PROBLEM DETAILS —
The listing below should be written out word for word, with its pictures removed.

COLLECTED DATA —
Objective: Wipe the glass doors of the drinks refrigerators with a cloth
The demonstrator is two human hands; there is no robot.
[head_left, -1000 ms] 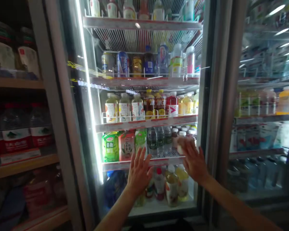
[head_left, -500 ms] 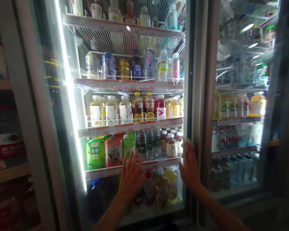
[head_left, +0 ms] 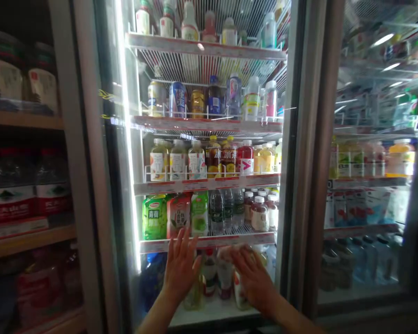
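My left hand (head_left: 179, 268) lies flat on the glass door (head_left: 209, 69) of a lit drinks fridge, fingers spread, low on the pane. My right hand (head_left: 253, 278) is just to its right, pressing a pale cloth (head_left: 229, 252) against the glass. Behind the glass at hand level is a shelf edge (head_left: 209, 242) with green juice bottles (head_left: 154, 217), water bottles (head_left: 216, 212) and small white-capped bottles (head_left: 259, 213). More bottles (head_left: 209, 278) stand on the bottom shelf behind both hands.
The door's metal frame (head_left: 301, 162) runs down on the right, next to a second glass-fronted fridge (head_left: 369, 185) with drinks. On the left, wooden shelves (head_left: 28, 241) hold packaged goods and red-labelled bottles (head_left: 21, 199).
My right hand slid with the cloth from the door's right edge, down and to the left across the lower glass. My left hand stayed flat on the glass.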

EXPECTED ANSWER —
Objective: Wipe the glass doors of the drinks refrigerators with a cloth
The demonstrator is two human hands; there is no robot.
[head_left, -1000 ms] 
[head_left, -500 ms] 
[head_left, +0 ms] 
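My left hand (head_left: 179, 268) lies flat on the glass door (head_left: 209, 69) of a lit drinks fridge, fingers spread, low on the pane. My right hand (head_left: 253, 278) is just to its right, pressing a pale cloth (head_left: 229, 252) against the glass. Behind the glass at hand level is a shelf edge (head_left: 209, 242) with green juice bottles (head_left: 154, 217), water bottles (head_left: 216, 212) and small white-capped bottles (head_left: 259, 213). More bottles (head_left: 209, 278) stand on the bottom shelf behind both hands.
The door's metal frame (head_left: 301, 162) runs down on the right, next to a second glass-fronted fridge (head_left: 369, 185) with drinks. On the left, wooden shelves (head_left: 28, 241) hold packaged goods and red-labelled bottles (head_left: 21, 199).
My right hand slid with the cloth from the door's right edge, down and to the left across the lower glass. My left hand stayed flat on the glass.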

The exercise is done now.